- DIRECTIONS
Retype all of the data. Every line must match exactly.

- GIVEN DATA
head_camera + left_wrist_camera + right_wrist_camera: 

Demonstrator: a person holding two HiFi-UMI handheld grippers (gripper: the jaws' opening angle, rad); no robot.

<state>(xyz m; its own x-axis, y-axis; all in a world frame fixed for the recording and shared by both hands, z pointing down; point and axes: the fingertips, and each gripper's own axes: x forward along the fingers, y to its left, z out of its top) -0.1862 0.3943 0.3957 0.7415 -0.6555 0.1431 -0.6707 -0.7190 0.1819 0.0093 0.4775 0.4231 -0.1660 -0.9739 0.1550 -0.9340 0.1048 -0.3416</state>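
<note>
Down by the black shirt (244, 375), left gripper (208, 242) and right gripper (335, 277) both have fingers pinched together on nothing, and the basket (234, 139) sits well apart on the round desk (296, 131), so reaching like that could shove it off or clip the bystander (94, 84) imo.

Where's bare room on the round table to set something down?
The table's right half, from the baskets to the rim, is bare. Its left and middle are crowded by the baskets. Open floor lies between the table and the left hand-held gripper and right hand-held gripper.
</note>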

- WRITTEN REPLY
head_camera + left_wrist_camera + right_wrist_camera: 

Demonstrator: a person holding two HiFi-UMI handheld grippers (gripper: the jaws' opening angle, rad); no robot.

<state>(xyz m; its own x-axis, y-axis; all in a world frame fixed for the recording and shared by both hands, z pointing down; point and axes: the fingertips, and each gripper's own axes: x forward along the fingers, y to its left, z out of its top) -0.1862 0.3943 0.3957 0.7415 -0.6555 0.1431 -0.6707 -0.7190 0.1819 0.0093 0.4775 0.4231 -0.1660 -0.9739 0.1550 -0.9340 0.1048 -0.3416</state>
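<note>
Down by the black shirt (244, 375), left gripper (208, 242) and right gripper (335, 277) both have fingers pinched together on nothing, and the basket (234, 139) sits well apart on the round desk (296, 131), so reaching like that could shove it off or clip the bystander (94, 84) imo.

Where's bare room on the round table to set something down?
The table's right half, from the baskets to the rim, is bare. Its left and middle are crowded by the baskets. Open floor lies between the table and the left hand-held gripper and right hand-held gripper.
</note>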

No further work remains in this exercise.